People despise politicians because someone like Chris Huhne can be one
People despise politicians – but whose fault is that?
Huhne cheated on his wife Vicky Pryce with a Carina Trimingham and then lied and lied knows why he ended up divorced and in prison. And he knows who is to blame. No, not him for his lies. It was others who told the truth:
…to point out that the AA’s pollsters say 300,000 people have swapped speeding points and that it seemed like a minor matter back in 2003. I should not have done it. The personal consequences were monstrous for my family and me, including two months in prison.
Most of the saga was played out brutally in public, but there are some hidden eddies that reveal how politicians have become so distrusted. My endgame began when Neville Thurlbeck, the chief reporter of the now defunct News of the World, heard gossip that I was having an affair. Rather than cheapskating on the proposed investigation by hacking my phone, the News of the World put me under extensive surveillance by a retired policeman, a more expensive exercise.
The paper invested its own money.
…The News of the World sparked the end of my marriage, but another Murdoch title, the Sunday Times, then groomed my ex-wife until she told them about the speeding points. The political editor bought dinners, sent flowers, offered breaks at smart hotels, and reassured her that she would not face any unpleasant consequences (such as prison).
Four successive weeks as the splash in the Sunday Times ensured our joint prosecution. The Crown Prosecution Service loves a celebrity trial. It was the end of my political career, and it locked up my ex-wife too. She was just another “burned contact” for the Murdoch press.
Not that he’s looking for someone to blame for being exposed as a proven liar.
The moral of this story? First, none of this would have been possible without my own mistakes. I am no saint (but nor did I claim to be). Second, politicians now have to live with a 24-hour media, which is more intrusive and hurtful for the people they love, and this is having a corrosive effect on how the public view politicians, and politics itself.

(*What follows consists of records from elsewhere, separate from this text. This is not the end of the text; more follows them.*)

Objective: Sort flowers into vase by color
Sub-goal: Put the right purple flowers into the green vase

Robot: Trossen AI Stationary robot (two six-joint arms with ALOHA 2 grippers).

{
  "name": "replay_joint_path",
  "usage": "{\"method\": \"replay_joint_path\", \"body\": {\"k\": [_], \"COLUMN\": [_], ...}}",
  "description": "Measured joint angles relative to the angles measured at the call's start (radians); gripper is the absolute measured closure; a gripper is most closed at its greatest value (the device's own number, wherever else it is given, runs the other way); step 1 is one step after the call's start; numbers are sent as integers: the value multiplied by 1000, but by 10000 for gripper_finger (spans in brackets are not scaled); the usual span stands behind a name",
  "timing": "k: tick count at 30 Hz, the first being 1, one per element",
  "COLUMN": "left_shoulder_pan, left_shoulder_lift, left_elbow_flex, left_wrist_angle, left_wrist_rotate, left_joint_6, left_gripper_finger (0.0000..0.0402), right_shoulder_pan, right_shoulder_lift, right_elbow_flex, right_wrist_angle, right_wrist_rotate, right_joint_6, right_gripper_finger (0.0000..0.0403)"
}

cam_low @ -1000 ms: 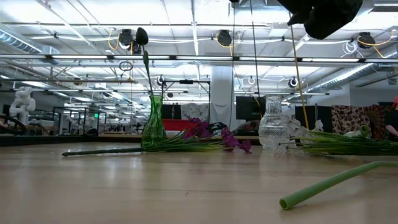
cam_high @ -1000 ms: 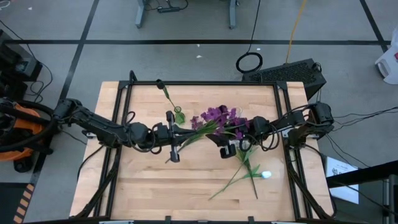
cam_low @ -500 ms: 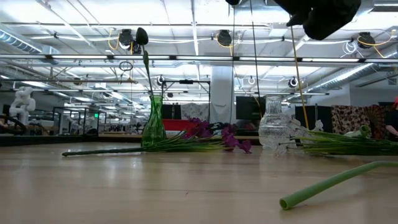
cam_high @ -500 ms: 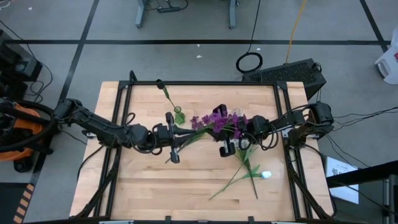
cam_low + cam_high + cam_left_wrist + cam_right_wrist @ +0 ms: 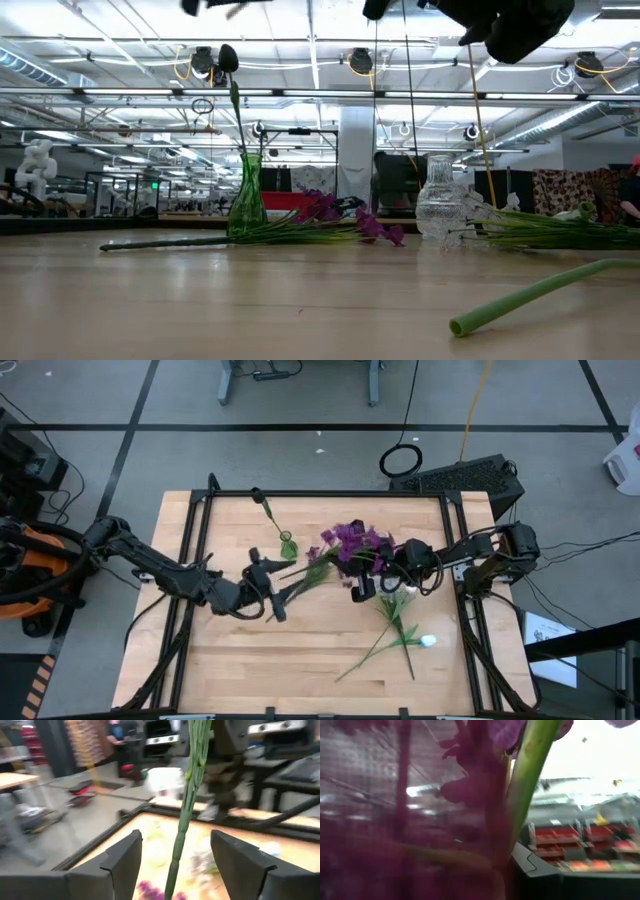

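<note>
A purple flower (image 5: 348, 542) on a long green stem (image 5: 305, 578) stretches between my two grippers above the table's middle. My right gripper (image 5: 362, 582) is shut on it by the blossoms. My left gripper (image 5: 272, 592) is open, its fingers standing on either side of the stem (image 5: 187, 800) without touching it. More purple flowers (image 5: 340, 215) lie flat on the table. A green vase (image 5: 288, 546) with one stem in it stands at the far left, and a clear vase (image 5: 440, 205) stands to its right. My right gripper holds the purple flower by its stem just below the blossoms (image 5: 530, 780), coming level from the table's right side. Blossoms hide the fingers in the wrist view. The flower is lifted, and its stem runs slanting toward my left gripper.
White-budded flowers (image 5: 400, 628) lie on the table near my right gripper, one white bud (image 5: 428, 641) toward the near right. A thick green stem end (image 5: 530, 293) lies close to the near edge. A black frame (image 5: 330, 493) borders the table.
My right gripper has shut on the purple flower near its blossoms and drawn it a little toward the far edge. My left gripper has opened, let go of the stem and backed off toward the table's left and near edges.
</note>
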Motion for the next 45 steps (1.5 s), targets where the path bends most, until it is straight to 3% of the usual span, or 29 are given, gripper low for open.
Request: {"method": "replay_joint_path", "body": {"k": [7, 13, 18, 23, 25, 33, 41, 45], "left_shoulder_pan": [-81, -112, -119, -119, -119, -119, -119, -119], "left_shoulder_lift": [-15, -14, -12, -12, -12, -12, -8, 16], "left_elbow_flex": [0, 0, 0, -43, -62, -133, -198, -206], "left_wrist_angle": [-311, -635, -805, -810, -810, -774, -677, -638], "left_wrist_rotate": [-213, -259, -261, -261, -261, -235, -106, -97], "left_joint_6": [-230, -587, -792, -829, -852, -903, -901, -902], "left_gripper_finger": [160, 160, 160, 160, 160, 160, 160, 160], "right_shoulder_pan": [-70, -136, -175, -201, -208, -241, -301, -315], "right_shoulder_lift": [-62, -62, -62, -62, -61, -55, 64, 126], "right_elbow_flex": [0, 20, 138, 309, 348, 356, 356, 356], "right_wrist_angle": [-179, -214, -403, -737, -787, -771, -689, -670], "right_wrist_rotate": [49, 46, 35, 15, 15, 15, 14, 13], "right_joint_6": [35, 60, 25, -62, -83, -71, 52, 83], "right_gripper_finger": [393, 394, 394, 394, 394, 394, 394, 394]}}
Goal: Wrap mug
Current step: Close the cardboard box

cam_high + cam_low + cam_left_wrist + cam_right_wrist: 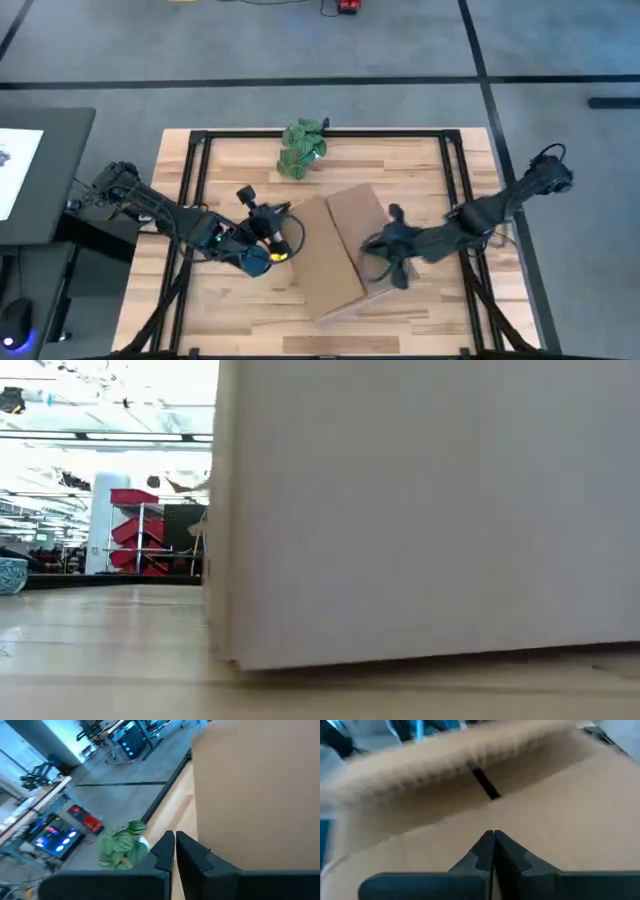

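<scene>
- At the left edge of the brown sheet (340, 250), my left gripper (174, 840) has its two fingers pressed together with no gap. I see nothing held between them, and the sheet rises just beside them.
- I judge that this gripper stays close to the edge so that it can push or steady that side while the other side is handled.
- Just beside my left wrist, on the side away from the sheet, lies a small teal thing (258, 262). I take it for the mug, but I cannot tell this surely. If so, it is outside the sheet and not yet wrapped.
- My right gripper (493, 839) is at the right side of the sheet, also with the fingers fully together. The brown surface fills everything ahead of it. I cannot tell whether an edge of the sheet is pinched between the fingers.
- The sheet is creased along its middle, and in the low view one part stands like a wall on the table (230, 320). I judge that it is raised this way to be brought over the mug.
- A crumpled green thing (303, 148) lies near the far edge of the table, apart from the sheet and from both grippers. It plays no part at this moment.
</scene>
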You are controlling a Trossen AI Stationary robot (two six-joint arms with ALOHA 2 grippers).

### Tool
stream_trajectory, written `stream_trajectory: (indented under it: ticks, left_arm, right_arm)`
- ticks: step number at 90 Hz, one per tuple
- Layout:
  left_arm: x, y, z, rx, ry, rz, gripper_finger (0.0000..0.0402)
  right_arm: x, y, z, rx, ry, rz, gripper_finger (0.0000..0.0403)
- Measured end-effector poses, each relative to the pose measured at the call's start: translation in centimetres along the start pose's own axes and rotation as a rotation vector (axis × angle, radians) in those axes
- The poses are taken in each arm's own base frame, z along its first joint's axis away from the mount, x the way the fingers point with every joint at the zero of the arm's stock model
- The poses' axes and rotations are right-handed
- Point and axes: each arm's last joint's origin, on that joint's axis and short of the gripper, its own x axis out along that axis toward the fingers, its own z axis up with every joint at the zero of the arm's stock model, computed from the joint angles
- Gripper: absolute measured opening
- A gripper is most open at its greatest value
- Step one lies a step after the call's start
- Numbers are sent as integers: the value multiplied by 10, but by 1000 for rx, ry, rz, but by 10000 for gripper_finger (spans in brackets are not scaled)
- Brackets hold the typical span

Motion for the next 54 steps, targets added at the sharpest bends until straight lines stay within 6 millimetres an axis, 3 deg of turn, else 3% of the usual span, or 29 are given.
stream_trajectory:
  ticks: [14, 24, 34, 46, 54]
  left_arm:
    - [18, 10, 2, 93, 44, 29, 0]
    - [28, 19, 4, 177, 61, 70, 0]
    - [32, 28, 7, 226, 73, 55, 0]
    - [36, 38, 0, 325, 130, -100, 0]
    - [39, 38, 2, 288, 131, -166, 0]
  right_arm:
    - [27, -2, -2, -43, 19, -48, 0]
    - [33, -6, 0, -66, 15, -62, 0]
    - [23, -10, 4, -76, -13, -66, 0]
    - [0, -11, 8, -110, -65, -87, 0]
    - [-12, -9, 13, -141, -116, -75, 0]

Says the man who cheated on the wife who’d lied for him.
There is a new aggression in the tabloid press. John F Kennedy and David Lloyd George would have been toast. I suspect the only reason John Major was able to keep his affair with Edwina Currie secret is that it seemed so improbable. Politicians are human. A quarter of married men have an affair. I doubt the ratio in the Commons is different, but the consequences can be.
Ultimately, the new media aggression is not just a problem for those individuals directly affected, it is a problem for us all. Media ownership must be more diverse because it is the lifeblood of public debate. If competition policy is not enough, then we should have statutory limitations or even help for small media outfits (as other countries do). It is not only votes that make a democracy, but voices too.
So. A more liberal Press would have ignored the liar who broke the law?
The Telegraph in a leader responds:
“A more self-delusional and morally contemptible article would be hard to imagine. Many people have swapped speeding points, he wrote, as if this made any difference to his breaking the law. Moreover, he claimed that a newspaper investigation into his affair with another woman ‘sparked the end of my marriage’. It seems not to have occurred to him that his adultery was responsible for that.”
Janice Turner in The Times:
“And no coincidence Huhne wrote his mea non-culpa for The Guardian. Randomly drop in the phrase ‘phone-hacking’, note you were exposed by The Sunday Times, invoke the name Rupert ‘Beelzebub’ Murdoch himself and hope a liberal conspiracy will swirl up like marsh gas to obfuscate your crime.”
“Not a “Murdoch press target”. A Neville Thurlbeck target. My source, my story. & it took a year to persuade the ed to run it.”